## Your goal
Find every line in the listing below that includes the word "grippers", then give only how many there are.
START Dataset extract
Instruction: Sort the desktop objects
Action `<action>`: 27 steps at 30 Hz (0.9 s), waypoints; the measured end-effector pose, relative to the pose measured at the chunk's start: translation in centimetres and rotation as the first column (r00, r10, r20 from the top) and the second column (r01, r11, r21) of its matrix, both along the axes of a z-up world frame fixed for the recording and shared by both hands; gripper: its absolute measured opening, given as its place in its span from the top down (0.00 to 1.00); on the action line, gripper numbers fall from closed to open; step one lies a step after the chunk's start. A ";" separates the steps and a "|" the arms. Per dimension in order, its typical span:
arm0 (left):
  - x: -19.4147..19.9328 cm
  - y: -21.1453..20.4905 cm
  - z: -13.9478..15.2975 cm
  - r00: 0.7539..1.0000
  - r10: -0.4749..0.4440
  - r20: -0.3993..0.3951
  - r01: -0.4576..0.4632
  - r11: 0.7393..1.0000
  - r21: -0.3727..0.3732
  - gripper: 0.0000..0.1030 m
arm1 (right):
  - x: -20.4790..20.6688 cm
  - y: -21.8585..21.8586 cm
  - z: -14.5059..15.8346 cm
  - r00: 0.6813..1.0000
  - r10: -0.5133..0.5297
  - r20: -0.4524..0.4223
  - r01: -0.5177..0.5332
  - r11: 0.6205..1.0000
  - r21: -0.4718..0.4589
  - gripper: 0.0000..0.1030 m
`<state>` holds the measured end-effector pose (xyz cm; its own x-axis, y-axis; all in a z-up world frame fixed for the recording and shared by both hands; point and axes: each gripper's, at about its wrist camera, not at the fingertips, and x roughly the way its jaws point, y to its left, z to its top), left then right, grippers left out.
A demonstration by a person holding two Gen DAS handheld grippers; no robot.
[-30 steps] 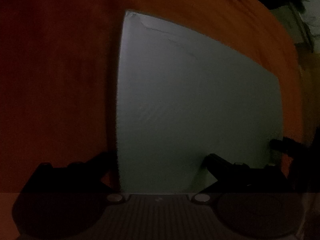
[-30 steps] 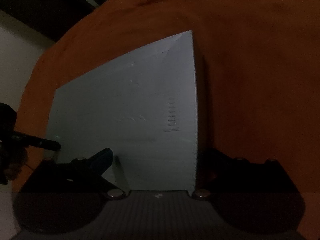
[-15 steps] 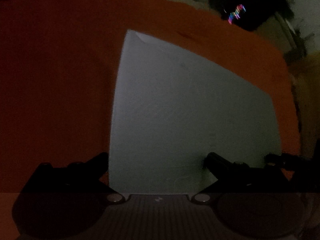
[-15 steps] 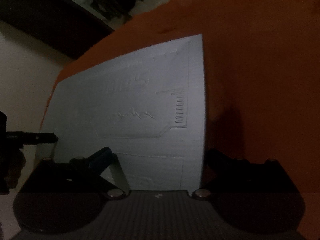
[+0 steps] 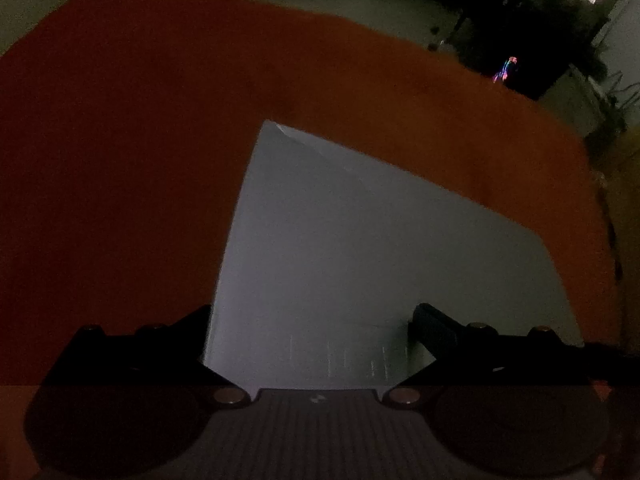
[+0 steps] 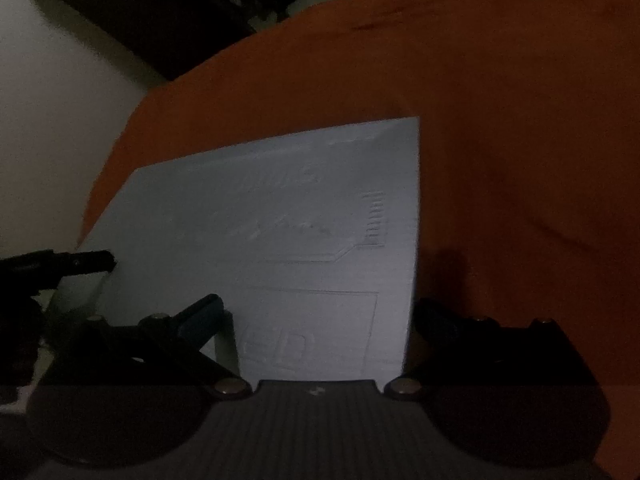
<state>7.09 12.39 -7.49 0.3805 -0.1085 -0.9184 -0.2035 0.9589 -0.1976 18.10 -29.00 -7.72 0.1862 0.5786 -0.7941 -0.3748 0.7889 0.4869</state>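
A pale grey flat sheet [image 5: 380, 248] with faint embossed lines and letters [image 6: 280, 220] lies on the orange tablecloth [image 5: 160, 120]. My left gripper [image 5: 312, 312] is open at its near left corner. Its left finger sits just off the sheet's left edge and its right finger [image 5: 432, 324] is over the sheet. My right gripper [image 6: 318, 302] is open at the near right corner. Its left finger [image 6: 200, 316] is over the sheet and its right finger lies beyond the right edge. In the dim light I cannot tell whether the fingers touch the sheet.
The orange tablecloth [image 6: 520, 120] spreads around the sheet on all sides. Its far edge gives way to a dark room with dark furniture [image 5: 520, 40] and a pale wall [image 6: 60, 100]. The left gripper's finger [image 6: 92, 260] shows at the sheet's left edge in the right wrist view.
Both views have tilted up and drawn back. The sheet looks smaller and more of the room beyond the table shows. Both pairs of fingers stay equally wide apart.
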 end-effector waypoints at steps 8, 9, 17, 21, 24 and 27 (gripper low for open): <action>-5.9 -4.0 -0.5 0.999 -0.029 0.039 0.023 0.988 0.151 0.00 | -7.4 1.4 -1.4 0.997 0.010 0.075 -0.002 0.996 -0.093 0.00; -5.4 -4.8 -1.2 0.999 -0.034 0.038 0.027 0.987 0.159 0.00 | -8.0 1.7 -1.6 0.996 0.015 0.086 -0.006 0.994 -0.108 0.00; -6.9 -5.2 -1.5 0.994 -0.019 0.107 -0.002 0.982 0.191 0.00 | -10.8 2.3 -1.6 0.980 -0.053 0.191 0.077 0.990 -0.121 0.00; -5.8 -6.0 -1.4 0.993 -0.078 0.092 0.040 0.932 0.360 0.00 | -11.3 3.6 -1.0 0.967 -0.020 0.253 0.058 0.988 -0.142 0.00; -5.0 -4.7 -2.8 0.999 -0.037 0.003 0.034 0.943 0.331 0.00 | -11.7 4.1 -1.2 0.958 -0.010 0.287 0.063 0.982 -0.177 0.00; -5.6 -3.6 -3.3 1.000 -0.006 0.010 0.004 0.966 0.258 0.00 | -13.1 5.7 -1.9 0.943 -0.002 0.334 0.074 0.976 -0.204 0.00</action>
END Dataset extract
## Exercise solution
2